Introduction

About 13,240 new cases of cervical cancer will be diagnosed and approximately a third of these patients will die of their disease in the year 2018 [1]. Approximately 50% are diagnosed with early-stage disease, defined as tumors 4 cm or less that are confined to the cervix. Overall, women diagnosed with cervical cancer have a 5-year survival rate of 66.2% [2]. Patients with localized disease have a much more favorable prognosis, with a 5-year relative survival rate of 91.7%. Unfortunately, in the USA, only 46% of women are diagnosed with locally confined disease.

Experience and randomized studies have demonstrated that patients with locally confined disease (stage IA2-IB1), without lymph node metastases, may successfully be treated with radical surgery. Surgery typically includes radical hysterectomy and bilateral pelvic lymphadenectomy. This requires removal of the uterus, cervix, and radical excision of the upper vagina and parametria, which eliminates the potential for childbearing. However, as this disease commonly afflicts young women with approximately 38% of women being diagnosed at 45 years or less, these patients may be candidates for fertility-sparing options, such as radical trachelectomy [2].

Radical trachelectomy was developed in 1987 by French surgeon Dr. Daniel Dargent for the treatment of early invasive cervical cancer in order to preserve fertility. He reported on the first radical vaginal trachelectomy. Since that time, over 1000 procedures have reportedly been performed worldwide [3]. This procedure can be performed by multiple approaches including abdominally, vaginally, laparoscopically, and robotically.

In this article, we will review pre-operative considerations, the surgical technique, and common post-operative complications.
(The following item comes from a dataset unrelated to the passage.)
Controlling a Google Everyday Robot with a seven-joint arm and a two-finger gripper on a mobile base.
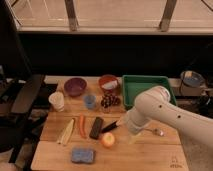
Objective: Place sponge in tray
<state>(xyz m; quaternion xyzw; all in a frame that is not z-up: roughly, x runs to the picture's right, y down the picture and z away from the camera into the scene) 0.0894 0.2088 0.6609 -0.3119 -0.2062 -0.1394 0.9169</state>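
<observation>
My gripper (131, 133) sits near the middle; I cannot tell if it's open. The sponge (82, 155) lies lower left.

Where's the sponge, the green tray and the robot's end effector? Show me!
sponge (82, 155), camera view: middle of its blue top.
tray (144, 93), camera view: bare green floor.
end effector (133, 134), camera view: its tip, low over the table, just right of the apple (107, 140).

Wooden table (52, 161) bearing sponge (82, 155), apple (107, 140), carrot (82, 126), bowls (75, 86), tray (148, 77); jaws above its middle.
</observation>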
Additionally, we will review the recent literature with regard to oncologic and fertility outcomes.

Patient selection and pre-operative assessment

Criteria used to determine appropriate candidates for radical trachelectomy have remained similar to when the procedure was first described, and include the following:

  • Reproductive age, typically < 40–45 years of age

  • Squamous carcinoma or adenocarcinoma histology; rare histologies (small cell neuroendocrine, gastric type adenocarcinoma, and adenoma malignum) are not considered suitable for fertility-sparing surgery

  • Stages IA1 with lymphovascular space invasion, IA2, or IB1

  • Tumor size 2 cm or less

  • No evidence of lymph node spread

  • No history of fertility impairment

  • Strong desire to preserve fertility

  • Imaging (pelvic MRI) to rule out upper endocervical involvement

Using these criteria, Sonoda and colleagues evaluated 186 patients < 40 years of age who had undergone radical hysterectomy and determined that 48% would have been eligible for a radical trachelectomy [4]. However, in approximately 14% of cases, the procedure would need to be abandoned because of unexpected disease spread. Criteria for aborting the procedure include a positive endocervical margin not amenable to further resection, positive lymph nodes, or a lesion that is larger than originally anticipated, although this is less likely given improvements in pre-operative imaging techniques.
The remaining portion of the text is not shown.